Inspectors found “poor leadership” and “prejudicial and improper behaviour” across the agency’s satellite sites. They pointed to inconsistent decision-making in misconduct cases with officers who had acted dishonestly or engaged in sexual harassment keeping their highly-trusted jobs.
Officials’ responses to the misconduct allegations raise difficult questions about British law enforcement culture at a time when HMICFRS boss Andy Cook says that “trust in policing is hanging on by a thread” and “below 50%”.
Not dissimilar to former Prime Minister Boris Johnson who told the Covid Inquiry he had mysteriously lost 5,000 messages, Nikki Holland admitted deleting crucial evidence – including all of her WhatsApp messages – from her personal phone in February 2023, despite knowing that it was required for a misconduct investigation.
She acknowledged wrongly telling investigators that she hadn’t accessed a WhatsApp group from her personal device.
The panel didn’t deem this as misconduct, as it found no evidence that she did these things to avoid incrimination.
In the absence of tangible evidence to the contrary, the public is forced to accept that she progressed to a top policing role without a basic awareness of the need to retain evidence.
It is notable that the High Court ruled in the ‘Wagatha Christie’ case that Rebekah Vardy’s agent didn’t mistakenly drop an iPhone of evidence into the North Sea. Yet the Covid Inquiry and police misconduct panels appear honour bound to accept that a growing number of civil servants are mistakenly disposing of evidence at the very time their actions are under scrutiny and careers are at stake.

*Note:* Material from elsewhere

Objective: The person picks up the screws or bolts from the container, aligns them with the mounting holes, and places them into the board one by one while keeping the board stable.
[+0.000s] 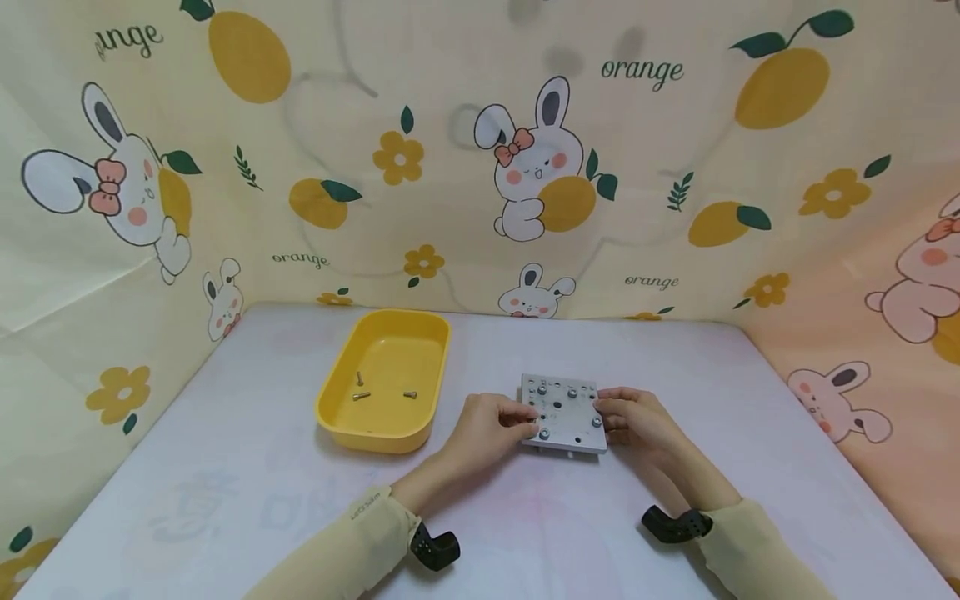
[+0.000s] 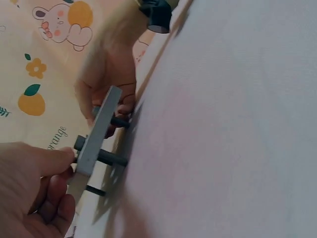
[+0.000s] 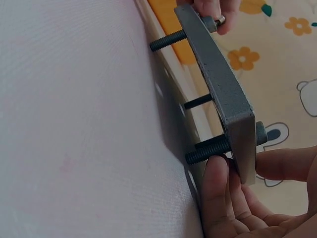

The NCA is still “deciding whether to investigate” senior NCA officer Trudi Abadi’s allegation that Holland instructed staff to switch on WhatsApp’s disappearing messages function immediately after a judge ruled that officers’ messages must be disclosed to the court. This claim dates back to a Liverpool Crown Court preparatory hearing on 16 November 2020, but if proven, it would show a willingness to conceal evidence.
It is tempting to turn a blind eye to the latest official embroiled in a messaging fiasco in the era of ‘Government by WhatsApp’. However, Holland’s gross misconduct serves as a reminder that poor behaviour is far from limited to a rank-and-file drawn from the wider British public: it pervades the sector from top to bottom.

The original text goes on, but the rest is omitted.